Wigs and Your Insurance Company
Obie Editorial Team
For the purpose of major medical, and supplemental insurance, items such as wigs, mastectomy bras, prosthetic breast inserts, etc. all qualify as prosthetic devices. Usually, the way this benefit works is you purchase the product and pay out of pocket. Try to pick a shop that is a provider for your insurance company. If you call your insurance company, they can help you find one if your area. If there isn't one, you can still get out of network benefits, which may pay less, but are still better than nothing. Get your doctor to write a prescription for the wig or prosthetic device. Submit a copy of the receipt, a copy of the prescription, and a completed claim form to the insurance company. They will pay a benefit according to the specifics of your plan's benefits. It was a simple process. My insurance paid for one prosthetic device per year, so the first year it was one of my wigs, and the second year it was my mastectomy bra with prosthetic inserts. I had not met my deductible yet the second year, so there was no reimbursement, but the amount was applied toward my deductible.
Keep in mind if you choose to get additional prosthetic devices such as extra wigs or mastectomy bras, these may not be covered by your insurance, so you will be responsible for the total cost of these items. I found that one mastectomy bra and one camisole were all that I really needed. I could wear one while washing the other. I also had two wigs, just so I could change up my look. After your hair starts growing back in, you can donate the wig(s) to the American Cancer Society (who will provide them to another cancer patient free of charge).
If you have supplemental insurance, like the cancer policy I mentioned in my last post, there is also usually a prosthetic benefit. You file a claim for it in the same manner as with you a major medical policy. The benefits for prosthetic devices on supplemental policies can vary greatly depending on the level of coverage you have chosen to carry. This is a benefit most people don’t know they have, so it is important to call and ask. My policy paid a $200 benefit for each prosthetic device. Between my major medical policy and my supplemental policy, I paid only about 50% of the total cost of my two wigs combined.
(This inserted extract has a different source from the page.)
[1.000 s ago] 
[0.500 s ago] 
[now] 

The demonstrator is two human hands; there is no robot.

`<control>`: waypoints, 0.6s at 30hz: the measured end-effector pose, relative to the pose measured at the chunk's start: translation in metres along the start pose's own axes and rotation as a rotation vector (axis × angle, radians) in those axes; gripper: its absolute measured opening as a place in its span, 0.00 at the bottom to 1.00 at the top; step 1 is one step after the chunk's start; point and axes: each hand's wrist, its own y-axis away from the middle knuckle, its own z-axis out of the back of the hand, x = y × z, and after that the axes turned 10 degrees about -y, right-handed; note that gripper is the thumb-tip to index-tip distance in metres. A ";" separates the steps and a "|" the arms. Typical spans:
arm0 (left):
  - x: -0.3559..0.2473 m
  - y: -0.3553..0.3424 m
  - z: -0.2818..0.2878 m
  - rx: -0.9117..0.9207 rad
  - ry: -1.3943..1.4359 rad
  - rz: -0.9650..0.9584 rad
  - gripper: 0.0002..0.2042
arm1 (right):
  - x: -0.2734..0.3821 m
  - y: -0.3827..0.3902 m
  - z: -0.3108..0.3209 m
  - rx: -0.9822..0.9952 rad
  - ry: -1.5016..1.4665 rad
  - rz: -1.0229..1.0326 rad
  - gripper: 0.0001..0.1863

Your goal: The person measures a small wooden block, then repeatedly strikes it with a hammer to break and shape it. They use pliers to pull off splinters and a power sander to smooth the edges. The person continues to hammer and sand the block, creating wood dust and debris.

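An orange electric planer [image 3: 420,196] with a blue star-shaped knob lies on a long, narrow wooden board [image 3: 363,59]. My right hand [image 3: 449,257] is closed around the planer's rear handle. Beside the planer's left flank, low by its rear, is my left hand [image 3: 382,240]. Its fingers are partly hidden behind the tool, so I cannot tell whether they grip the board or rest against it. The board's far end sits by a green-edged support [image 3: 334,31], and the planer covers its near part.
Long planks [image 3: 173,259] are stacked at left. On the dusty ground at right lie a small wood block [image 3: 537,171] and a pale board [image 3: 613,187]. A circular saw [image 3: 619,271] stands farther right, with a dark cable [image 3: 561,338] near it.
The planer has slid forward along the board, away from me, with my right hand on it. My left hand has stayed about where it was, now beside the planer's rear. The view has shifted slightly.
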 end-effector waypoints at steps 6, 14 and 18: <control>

If you plan to get prosthetic devices, call all of your medical insurance companies, find out who the local providers are (if necessary), find out what your benefits are, and what the process is to file a claim. Every company is going to be a little different. You’ll also need to get a fax number or mailing address to submit the claim to. Ask how long it takes to process the claim and when you can expect to receive your reimbursement. These prosthetic devices are usually not cheap, so you’ll want to get reimbursed as much as you can. The paperwork only takes a few minutes to fill out and send in, so it is well worth a little legwork when you consider that your insurance company will likely pay anywhere from 70%-90% of the cost of the item, depending on your individual policy. Mine paid 80%. On a $300 wig, this was a $240 benefit. That was quite a nice reimbursement check! Between this benefit and the benefit from my supplemental policy, I only ended up paying about $150 for my two wigs combined.